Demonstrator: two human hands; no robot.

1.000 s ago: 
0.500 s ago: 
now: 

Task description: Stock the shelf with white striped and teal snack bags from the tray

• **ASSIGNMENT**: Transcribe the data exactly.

• **SOLUTION FOR THIS EXERCISE**:
Demonstrator: two human hands; no robot.

1.000 s ago: 
0.500 s ago: 
now: 

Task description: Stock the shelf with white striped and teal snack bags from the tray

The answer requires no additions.